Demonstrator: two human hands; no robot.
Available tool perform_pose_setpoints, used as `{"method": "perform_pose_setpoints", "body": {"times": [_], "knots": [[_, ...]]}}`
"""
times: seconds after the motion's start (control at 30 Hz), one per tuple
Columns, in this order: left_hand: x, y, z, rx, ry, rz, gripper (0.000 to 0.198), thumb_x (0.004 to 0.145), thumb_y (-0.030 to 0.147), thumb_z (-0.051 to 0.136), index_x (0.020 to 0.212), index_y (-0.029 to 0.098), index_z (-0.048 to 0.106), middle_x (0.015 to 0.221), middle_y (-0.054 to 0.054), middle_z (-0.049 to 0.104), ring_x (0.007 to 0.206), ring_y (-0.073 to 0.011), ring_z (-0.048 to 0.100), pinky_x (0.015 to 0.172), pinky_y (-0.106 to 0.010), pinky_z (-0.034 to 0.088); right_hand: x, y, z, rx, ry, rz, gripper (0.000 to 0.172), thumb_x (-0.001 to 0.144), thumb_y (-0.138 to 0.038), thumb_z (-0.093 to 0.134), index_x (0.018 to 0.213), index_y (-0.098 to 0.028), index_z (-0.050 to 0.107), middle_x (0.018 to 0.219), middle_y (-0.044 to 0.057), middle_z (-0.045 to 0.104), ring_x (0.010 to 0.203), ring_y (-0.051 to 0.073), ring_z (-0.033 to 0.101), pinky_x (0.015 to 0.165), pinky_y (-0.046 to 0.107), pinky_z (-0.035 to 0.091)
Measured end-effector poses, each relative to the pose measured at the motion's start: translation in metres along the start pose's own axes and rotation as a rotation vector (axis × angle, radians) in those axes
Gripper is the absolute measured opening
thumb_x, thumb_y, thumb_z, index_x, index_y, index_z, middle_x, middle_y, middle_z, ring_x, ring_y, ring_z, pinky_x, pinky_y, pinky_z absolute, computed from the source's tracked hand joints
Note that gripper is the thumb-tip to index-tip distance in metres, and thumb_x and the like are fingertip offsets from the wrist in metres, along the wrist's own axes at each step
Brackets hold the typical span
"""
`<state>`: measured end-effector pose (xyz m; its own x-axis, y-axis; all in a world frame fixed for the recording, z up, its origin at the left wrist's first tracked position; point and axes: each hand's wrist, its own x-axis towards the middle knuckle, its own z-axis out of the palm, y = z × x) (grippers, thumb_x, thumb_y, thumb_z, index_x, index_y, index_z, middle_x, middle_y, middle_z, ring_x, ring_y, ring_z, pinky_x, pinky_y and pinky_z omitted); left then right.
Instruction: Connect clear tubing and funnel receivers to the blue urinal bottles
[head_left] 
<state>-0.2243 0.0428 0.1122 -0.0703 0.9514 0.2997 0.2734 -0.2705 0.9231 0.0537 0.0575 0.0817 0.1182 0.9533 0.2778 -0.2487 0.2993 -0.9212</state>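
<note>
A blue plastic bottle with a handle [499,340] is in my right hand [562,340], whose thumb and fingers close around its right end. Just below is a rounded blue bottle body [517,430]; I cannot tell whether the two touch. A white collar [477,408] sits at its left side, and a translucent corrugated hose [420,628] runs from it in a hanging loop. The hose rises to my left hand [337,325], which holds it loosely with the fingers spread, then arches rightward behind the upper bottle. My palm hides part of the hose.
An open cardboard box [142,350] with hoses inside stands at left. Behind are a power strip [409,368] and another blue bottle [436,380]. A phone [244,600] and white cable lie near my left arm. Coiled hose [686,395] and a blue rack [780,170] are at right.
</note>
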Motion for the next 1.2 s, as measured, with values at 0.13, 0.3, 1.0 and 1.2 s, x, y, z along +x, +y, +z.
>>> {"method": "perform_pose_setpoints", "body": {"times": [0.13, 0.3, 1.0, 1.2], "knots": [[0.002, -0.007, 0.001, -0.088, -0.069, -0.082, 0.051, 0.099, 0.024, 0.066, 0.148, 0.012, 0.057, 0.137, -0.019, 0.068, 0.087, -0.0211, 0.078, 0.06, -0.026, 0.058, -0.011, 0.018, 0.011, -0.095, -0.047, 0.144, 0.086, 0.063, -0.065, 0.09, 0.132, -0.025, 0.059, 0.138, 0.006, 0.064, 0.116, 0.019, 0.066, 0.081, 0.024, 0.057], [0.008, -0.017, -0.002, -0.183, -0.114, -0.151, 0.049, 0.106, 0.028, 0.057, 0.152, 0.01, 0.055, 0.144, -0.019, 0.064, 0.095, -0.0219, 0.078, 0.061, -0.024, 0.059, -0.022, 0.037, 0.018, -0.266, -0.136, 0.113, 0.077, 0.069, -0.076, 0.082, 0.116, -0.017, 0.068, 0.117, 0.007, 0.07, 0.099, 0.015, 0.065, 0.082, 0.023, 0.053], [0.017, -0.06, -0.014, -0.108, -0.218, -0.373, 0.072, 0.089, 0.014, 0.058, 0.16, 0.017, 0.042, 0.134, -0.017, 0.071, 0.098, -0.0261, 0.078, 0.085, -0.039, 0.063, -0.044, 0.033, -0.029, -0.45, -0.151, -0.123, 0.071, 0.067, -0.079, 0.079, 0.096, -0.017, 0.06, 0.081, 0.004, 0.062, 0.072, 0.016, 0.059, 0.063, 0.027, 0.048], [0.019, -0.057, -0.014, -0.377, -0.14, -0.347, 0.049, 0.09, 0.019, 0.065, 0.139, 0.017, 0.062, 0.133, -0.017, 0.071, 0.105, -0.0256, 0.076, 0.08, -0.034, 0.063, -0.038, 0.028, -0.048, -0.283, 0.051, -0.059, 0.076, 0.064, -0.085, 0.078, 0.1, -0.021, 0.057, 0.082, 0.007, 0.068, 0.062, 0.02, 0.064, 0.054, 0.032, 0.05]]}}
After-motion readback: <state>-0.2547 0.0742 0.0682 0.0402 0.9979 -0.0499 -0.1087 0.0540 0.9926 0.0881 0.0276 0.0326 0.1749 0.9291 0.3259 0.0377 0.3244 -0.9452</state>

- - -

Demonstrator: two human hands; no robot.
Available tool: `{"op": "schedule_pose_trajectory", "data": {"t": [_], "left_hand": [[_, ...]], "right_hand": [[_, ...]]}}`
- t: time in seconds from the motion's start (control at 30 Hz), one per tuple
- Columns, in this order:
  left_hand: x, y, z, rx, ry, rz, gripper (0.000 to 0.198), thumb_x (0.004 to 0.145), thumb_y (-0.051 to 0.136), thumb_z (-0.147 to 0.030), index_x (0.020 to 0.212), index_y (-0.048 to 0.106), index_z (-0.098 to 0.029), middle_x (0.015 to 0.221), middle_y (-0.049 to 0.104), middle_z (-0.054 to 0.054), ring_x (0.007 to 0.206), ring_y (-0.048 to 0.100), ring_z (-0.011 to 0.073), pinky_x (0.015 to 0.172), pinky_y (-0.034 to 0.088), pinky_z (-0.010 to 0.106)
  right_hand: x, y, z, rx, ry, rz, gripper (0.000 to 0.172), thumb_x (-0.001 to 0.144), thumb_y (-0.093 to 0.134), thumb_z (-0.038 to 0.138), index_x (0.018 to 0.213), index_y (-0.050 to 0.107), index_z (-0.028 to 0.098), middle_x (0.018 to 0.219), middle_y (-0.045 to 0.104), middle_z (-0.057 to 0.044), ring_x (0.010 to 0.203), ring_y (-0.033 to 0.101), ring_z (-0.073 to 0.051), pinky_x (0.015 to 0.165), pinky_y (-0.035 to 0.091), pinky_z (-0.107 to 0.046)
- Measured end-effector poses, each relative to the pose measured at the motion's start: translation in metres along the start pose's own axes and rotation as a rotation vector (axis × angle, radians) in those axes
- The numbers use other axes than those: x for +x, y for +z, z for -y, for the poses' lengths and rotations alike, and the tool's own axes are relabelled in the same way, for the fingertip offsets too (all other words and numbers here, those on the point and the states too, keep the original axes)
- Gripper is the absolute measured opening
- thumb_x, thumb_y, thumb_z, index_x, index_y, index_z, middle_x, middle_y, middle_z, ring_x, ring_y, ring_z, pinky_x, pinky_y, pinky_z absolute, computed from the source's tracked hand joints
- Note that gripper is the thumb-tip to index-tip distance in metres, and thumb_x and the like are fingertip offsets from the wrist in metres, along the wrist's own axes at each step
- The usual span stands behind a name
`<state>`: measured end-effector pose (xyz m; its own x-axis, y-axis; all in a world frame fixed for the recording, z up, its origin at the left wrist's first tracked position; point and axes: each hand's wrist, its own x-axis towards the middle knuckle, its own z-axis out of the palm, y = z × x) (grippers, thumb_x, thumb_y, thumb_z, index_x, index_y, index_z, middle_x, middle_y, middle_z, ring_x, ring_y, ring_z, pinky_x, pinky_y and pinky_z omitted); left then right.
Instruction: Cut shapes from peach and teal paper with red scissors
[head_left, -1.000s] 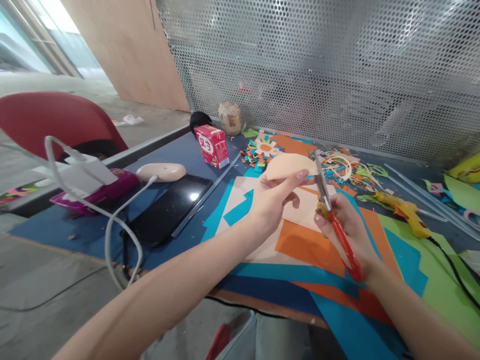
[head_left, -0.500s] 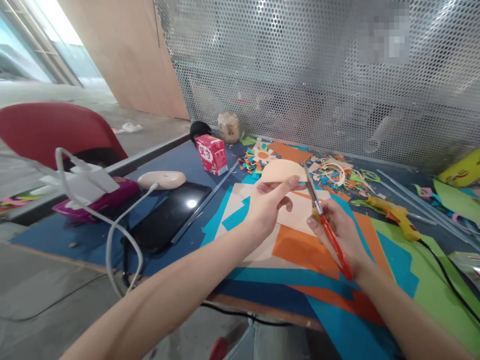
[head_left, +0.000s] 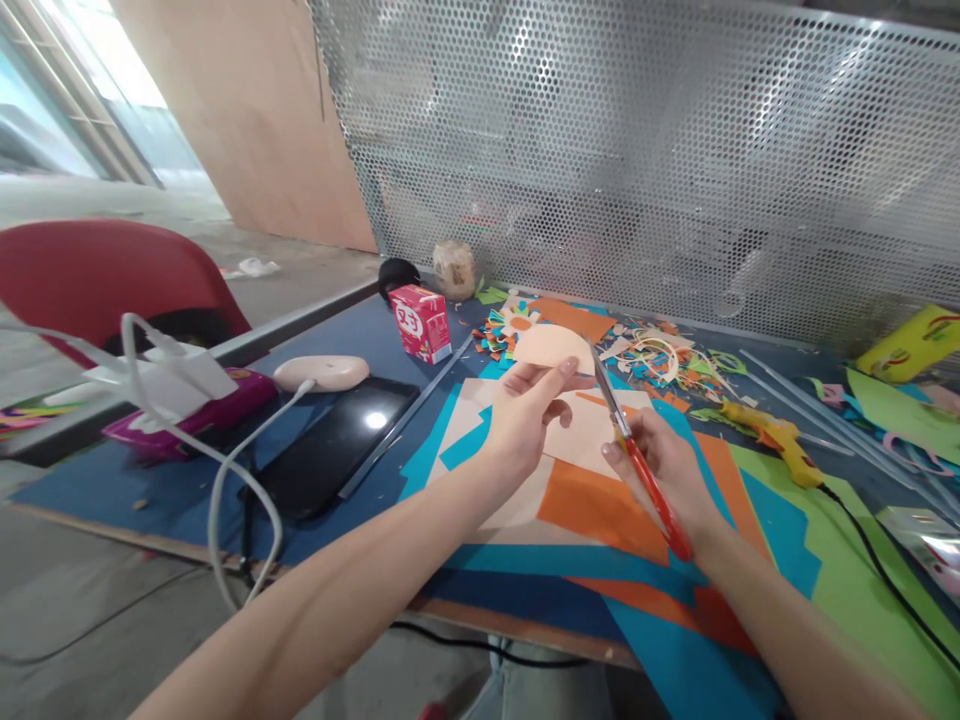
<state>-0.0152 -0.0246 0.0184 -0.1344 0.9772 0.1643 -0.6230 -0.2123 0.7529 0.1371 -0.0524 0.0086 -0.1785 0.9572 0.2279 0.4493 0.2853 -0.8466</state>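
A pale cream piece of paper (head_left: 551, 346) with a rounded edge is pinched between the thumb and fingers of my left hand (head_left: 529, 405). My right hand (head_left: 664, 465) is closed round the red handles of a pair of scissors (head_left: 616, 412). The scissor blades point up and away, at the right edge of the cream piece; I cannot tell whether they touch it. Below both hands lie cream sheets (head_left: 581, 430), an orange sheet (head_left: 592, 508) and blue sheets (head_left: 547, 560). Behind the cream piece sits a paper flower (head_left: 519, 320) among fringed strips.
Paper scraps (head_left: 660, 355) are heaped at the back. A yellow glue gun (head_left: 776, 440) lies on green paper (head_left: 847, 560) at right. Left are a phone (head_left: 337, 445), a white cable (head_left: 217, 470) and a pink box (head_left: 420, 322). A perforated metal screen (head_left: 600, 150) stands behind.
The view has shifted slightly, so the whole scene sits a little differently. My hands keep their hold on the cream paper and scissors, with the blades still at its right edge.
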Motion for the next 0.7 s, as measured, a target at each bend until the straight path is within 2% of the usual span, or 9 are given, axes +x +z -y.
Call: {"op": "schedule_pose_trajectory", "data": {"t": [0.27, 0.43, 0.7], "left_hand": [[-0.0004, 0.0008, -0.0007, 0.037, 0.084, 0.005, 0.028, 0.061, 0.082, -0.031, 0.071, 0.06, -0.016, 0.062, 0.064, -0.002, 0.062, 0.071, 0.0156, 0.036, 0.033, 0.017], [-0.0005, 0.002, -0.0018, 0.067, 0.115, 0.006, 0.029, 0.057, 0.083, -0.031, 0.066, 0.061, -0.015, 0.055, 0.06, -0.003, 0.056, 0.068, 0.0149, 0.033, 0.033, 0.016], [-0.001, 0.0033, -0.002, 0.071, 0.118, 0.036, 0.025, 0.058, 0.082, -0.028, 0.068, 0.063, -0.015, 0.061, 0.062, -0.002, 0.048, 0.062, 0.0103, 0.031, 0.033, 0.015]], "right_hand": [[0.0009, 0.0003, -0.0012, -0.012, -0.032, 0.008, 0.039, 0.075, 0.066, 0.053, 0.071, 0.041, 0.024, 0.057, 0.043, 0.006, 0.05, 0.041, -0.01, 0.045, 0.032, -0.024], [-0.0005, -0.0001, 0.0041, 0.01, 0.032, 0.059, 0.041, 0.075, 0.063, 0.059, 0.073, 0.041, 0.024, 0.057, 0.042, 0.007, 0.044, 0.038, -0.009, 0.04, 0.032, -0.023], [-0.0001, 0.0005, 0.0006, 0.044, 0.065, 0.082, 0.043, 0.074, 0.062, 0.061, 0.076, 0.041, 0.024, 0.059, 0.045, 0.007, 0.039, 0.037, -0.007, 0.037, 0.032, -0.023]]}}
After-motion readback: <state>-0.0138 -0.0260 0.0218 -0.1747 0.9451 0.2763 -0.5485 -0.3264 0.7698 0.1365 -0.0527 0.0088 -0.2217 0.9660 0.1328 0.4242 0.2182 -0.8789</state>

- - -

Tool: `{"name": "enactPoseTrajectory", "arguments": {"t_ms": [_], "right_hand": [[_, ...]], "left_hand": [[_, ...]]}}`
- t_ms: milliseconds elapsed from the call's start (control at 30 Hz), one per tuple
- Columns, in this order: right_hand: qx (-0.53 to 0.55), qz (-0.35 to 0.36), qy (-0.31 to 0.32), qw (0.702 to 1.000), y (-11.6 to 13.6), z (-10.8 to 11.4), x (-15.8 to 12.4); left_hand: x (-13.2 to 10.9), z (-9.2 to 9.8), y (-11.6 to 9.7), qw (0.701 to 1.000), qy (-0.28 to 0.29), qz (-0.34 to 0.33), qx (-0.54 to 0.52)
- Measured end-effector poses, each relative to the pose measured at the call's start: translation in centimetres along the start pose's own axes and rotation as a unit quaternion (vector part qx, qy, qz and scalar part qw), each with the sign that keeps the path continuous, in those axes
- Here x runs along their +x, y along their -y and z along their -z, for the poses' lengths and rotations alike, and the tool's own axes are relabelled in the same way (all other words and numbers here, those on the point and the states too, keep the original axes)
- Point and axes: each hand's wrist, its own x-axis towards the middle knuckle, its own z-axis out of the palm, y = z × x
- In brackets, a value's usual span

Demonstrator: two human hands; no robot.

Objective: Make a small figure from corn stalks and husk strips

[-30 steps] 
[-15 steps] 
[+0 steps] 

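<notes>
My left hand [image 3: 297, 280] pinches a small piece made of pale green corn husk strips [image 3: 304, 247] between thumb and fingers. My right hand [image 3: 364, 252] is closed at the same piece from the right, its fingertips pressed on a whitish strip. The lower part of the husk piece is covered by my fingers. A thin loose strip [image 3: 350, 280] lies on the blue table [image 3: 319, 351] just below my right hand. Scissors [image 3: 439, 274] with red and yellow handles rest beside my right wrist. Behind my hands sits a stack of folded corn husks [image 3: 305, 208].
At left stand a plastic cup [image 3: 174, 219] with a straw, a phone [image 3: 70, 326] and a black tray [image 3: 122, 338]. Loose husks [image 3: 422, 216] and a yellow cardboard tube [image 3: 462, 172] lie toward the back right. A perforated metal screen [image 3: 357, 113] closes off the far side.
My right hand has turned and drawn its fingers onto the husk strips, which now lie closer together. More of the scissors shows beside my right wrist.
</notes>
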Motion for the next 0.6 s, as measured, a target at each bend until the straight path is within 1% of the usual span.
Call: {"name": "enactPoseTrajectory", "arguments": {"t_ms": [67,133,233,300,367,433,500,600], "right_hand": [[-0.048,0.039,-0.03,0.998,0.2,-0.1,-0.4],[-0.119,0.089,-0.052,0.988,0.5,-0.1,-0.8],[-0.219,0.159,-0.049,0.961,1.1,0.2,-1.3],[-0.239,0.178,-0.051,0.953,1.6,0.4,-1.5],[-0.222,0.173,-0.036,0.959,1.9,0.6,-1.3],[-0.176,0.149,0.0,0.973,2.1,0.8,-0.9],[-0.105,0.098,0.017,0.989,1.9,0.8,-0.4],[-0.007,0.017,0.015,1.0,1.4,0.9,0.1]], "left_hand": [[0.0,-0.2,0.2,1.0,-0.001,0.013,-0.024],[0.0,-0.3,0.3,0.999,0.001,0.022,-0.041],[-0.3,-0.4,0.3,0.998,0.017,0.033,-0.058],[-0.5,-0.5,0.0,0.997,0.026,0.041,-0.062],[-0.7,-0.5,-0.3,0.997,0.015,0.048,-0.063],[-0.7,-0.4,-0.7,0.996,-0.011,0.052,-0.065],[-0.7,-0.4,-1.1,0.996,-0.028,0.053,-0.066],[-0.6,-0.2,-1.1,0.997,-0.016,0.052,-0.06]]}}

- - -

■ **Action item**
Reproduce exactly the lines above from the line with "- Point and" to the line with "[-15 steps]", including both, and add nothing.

■ **Problem solution**
- Point and axes: each hand's wrist, its own x-axis towards the middle knuckle, its own z-axis out of the palm, y = z × x
- In brackets, a value's usual span

Demonstrator: two human hands; no robot.

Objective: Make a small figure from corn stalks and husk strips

[-30 steps] 
[-15 steps] 

No further work remains in this exercise.